For the question "Determine the equation of the tangent to the curve y = xtanx at the point with x-coordinate π." how is the answer -πx + y + π2 = 0?
The equation of the tangent line can be represented by the point-slope format which is y-y0=m(x-x0). The point of interest is x=pi.
Since there is no y0 coordinate provided, the tangent line equation will be in the form y=m(x-x0).
To calculate the slope(m), take the derivative of y=xtan(x) by applying the product rule, which would yield y'=m=xsec^2(x)+tan(x).
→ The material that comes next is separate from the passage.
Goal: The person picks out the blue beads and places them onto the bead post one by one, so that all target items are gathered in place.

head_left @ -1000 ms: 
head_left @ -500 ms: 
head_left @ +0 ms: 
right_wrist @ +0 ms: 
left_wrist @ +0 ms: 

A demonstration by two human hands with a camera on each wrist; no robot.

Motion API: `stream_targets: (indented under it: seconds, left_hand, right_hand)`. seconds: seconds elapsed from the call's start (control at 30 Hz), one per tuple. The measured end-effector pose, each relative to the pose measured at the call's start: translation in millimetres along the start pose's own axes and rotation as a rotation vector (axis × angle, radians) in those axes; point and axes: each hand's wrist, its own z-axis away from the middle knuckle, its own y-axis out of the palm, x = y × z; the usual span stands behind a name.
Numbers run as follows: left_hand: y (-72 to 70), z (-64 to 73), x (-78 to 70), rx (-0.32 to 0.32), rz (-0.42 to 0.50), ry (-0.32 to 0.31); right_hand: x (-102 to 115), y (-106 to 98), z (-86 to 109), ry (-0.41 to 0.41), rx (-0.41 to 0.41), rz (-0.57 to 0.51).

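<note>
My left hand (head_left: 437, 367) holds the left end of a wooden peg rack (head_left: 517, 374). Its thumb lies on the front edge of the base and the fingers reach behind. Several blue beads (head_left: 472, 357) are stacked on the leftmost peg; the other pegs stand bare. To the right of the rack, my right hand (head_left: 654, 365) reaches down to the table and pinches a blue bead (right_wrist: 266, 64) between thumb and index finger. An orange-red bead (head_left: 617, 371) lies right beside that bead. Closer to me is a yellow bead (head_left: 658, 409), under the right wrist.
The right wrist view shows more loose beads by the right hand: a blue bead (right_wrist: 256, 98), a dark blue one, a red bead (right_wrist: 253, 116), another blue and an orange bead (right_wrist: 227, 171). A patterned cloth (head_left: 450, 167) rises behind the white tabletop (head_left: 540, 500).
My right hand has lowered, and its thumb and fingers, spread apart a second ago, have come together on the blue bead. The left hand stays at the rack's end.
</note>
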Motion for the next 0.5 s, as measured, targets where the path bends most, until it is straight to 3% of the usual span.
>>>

Plug in pi into y' which gives pi so the value of m is pi.
Now plug everything into y=m(x-x0) -> y=pi(x-pi) -> So the equation of the tangent line is y=pix-pi^2
To determine the equation of the tangent to the curve y = xtan(x) at the point with x-coordinate π, you need to find the slope of the tangent line and its y-intercept.
Step 1: Differentiate the equation y = xtan(x) using the product rule.
- To differentiate the term x, you get 1 as its derivative.
- To differentiate the term tan(x), you can use the derivative of tan(x) formula, which is sec^2(x).
- Applying the product rule, the derivative of y = xtan(x) is given by:
dy/dx = 1 * tan(x) + x * sec^2(x)
Step 2: Calculate the slope of the tangent at x = π.
- Substitute x = π into the derivative obtained in step 1 to find the slope of the tangent at x = π.
dy/dx = 1 * tan(π) + π * sec^2(π)
= 1 * 0 + π * (1^2)
= π
So, the slope of the tangent line at x = π is equal to π.
Step 3: Find the y-coordinate of the point on the curve when x = π.
- Substitute x = π into the original equation y = xtan(x).
y = π * tan(π)
Step 4: Use the point-slope form of a linear equation.
- The equation of a line in point-slope form is y - y1 = m(x - x1), where (x1, y1) is a point on the line, and m is its slope. In this case, m = π, x1 = π, and y1 = π * tan(π). Plugging in these values:
y - (π * tan(π)) = π(x - π)
Step 5: Simplify the equation.
- Distribute π on the right side:
y - (π * tan(π)) = πx - π^2
- Add π * tan(π) to both sides to isolate the y-term:
y = πx - π^2 + π * tan(π)
- Use the identity tan(π) = 0:
y = πx - π^2 + 0
- Simplify further:
y = πx - π^2
- Rearrange the terms to match the given answer format:
-πx + y + π^2 = 0
Therefore, the equation of the tangent line to the curve y = xtan(x) at the point with x-coordinate π is -πx + y + π^2 = 0.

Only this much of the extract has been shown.